By Damian Dolan
Jack Grealish has given his backing to a campaign to save Pairc na hÉireann and transform it into a modern state-of the-art facility for grassroots sport in the West Midlands.
Pairc na hÉireann in Solihull is the home of the GAA in Warwickshire and Britain.
It has 3,000 volunteer members and attracts people from across Birmingham, Coventry and Wolverhampton to engage in Gaelic football, hurling and camogie.
The ground’s redevelopment is part of the M42 Improvement Scheme, which will see a relief road run directly through the site’s current pitches, clubhouse and a memorial to deceased members.
Solihull Metropolitan Borough Council’s (SMBC) planning committee are due to hear Highways England’s planning application for Pairc na hÉireann on 11 August.
Warwickshire GAA chairperson Michael Collins says it’s imperative that planning approval is granted.
“Planning permission has been deferred twice now and a further deferral or rejection would prove catastrophic for us. Any appeal process could take over 12 months to complete,” said Collins.
“Highways England have stated that they will commence work immediately after the council’s 11 August planning meeting, regardless of the outcome.
“Such a scenario would mean that we would be left with barely one full size pitch and an uncertain future.”
England and Aston Villa star Grealish played underage Gaelic football for Birmingham GAA club John Mitchel’s.
In 2009 he represented Warwickshire at Croke Park in the half-time exhibition game during the All-Ireland SFC quarter-final between Dublin and Kerry, even scoring a point.
“As a boy I spent many happy years playing Gaelic football in Pairc na hÉireann,” said Jack Grealish, in a statement via Warwickshire GAA.
“The skills I learned and the encouragement I received helped me become the player I am today.”
Grealish’s father, Kevin, has credited GAA with helping to prepare his son for a career as a professional soccer player.
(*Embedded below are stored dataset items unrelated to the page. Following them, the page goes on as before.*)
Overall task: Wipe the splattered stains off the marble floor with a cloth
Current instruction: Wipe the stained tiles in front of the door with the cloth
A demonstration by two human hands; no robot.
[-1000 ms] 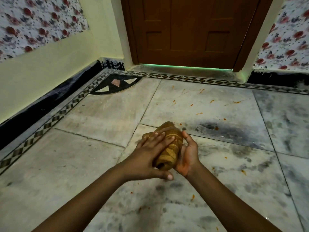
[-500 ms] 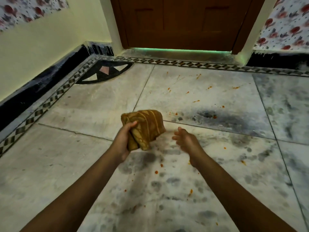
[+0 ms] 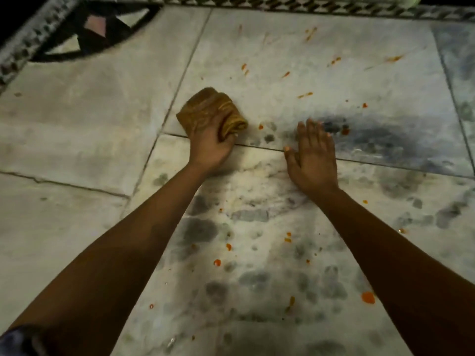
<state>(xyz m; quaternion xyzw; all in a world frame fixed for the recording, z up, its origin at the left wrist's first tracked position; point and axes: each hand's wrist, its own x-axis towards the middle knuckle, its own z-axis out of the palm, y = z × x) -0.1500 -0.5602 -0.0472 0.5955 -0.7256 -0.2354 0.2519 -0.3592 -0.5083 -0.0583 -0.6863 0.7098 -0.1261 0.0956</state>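
Both hands have dropped to the marble floor [image 3: 334, 80] — left hand [image 3: 209, 142] grips the bunched cloth [image 3: 209, 109] at centre, right hand [image 3: 312, 156] lies flat, fingers straight — orange stains [image 3: 368, 297] dot the tiles.

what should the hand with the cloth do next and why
Probably sweep the cloth rightward along the tile seam. The left hand grips it bunched on the marble floor, and the nearest orange splatter lies just to its right. The right hand lies flat in that path and may need lifting.
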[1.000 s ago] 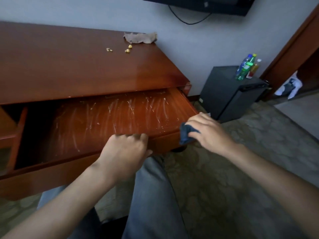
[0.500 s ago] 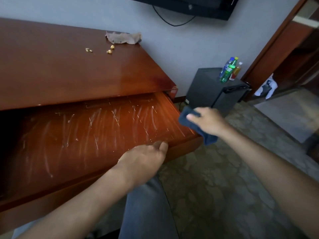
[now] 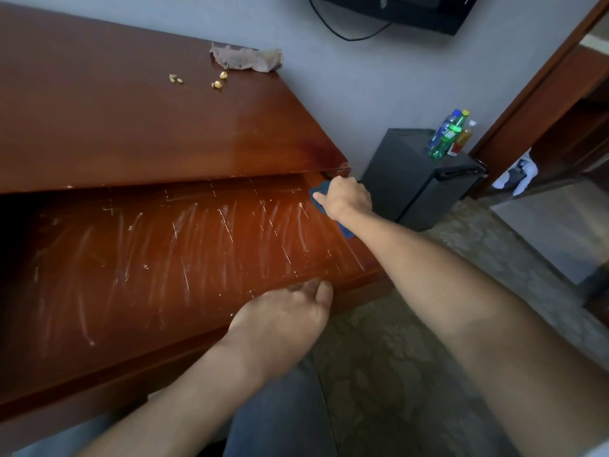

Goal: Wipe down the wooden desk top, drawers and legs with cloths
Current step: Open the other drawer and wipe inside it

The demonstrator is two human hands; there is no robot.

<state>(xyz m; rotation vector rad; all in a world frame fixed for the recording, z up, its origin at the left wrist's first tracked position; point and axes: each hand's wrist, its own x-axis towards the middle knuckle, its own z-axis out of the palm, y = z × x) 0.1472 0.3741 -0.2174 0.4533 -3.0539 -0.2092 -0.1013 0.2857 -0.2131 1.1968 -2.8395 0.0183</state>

“Grassroots sports are so important for kids across the West Midlands. Warwickshire GAA is at the forefront of making sure everyone from all backgrounds has the chance to play and participate,” added Jack Grealish.
“I fully support the campaign to save Pairc na hÉireann.”
The Warwickshire county board hope the backing of stars like Jack Grealish will highlight the contribution of the GAA on their sporting careers, as well as the positive impact the redevelopment would have, not just on the GAA, but on the community of Solihull Borough at large.
The new facility would see Warwickshire GAA enter into a community use agreement with Highways England that would open up Pairc na hÉireann to local people and organisations.
Warwickshire GAA has already received several expressions of interest from sports clubs and schools.
“For us to move forward as an amateur sporting organisation we need the certainty of this planning consent to continue to flourish, and also provide a fantastic facility for the local community,” added Collins.
Gaelic Athletic Association (GAA) President Larry McCarthy, said: “Pairc na hÉireann has been such an important facility for the GAA and the West Midlands community for many years.
“I am hopeful that the planning permission will be given on 11 August, and I look forward to visiting Solihull to see the new development in the near future.”
Former boxer Matthew Macklin is another ex-Warwickshire GAA player to lend his support.
Macklin played Gaelic football for Sean McDermotts and hurled for John Mitchel’s, as well as representing Warwickshire at Féile. In 1997 he also played under 16 for Tipperary.
“Prior to boxing I used to play for Warwickshire GAA. I had a great time playing for them, and it led to me playing for Tipperary underage,” Macklin posted on his Instagram account.
“If my family had made the move back to Ireland who knows maybe I would have stuck with hurling over boxing.”
He added: “But they were great days out in Pairc na hÉireann and I hope everyone supports the Warwickshire GAA regarding plans for a new ground.”
In March, the council’s planning committee voted to defer the application due to a number of concerns.
It was scheduled to go back before the committee on 14 July, but was withdrawn due to a technicality.
Speaking to the Irish World recently, Collins said he was “happy” that all of the issues raised by councillors in March had been addressed by Highways England.
If the plans get the green light on 11 August, it would provide Warwickshire GAA with “one of the finest facilities outside of Ireland”.
Funded by Highways England, the application comprises three pitches, including one full-size all-weather surface, a new modern sports pavilion with eight dressing rooms, including two of inter-county size, and car parking.
“It will put us at another level – a clubhouse and pitches to modern standards, including a top-class inter-county pitch,” said Collins.
“The all-weather pitch will be there, not just for us, but for the local community to use as well.”
Warwickshire GAA have been locked in discussions with Highways England and council authorities since early 2017.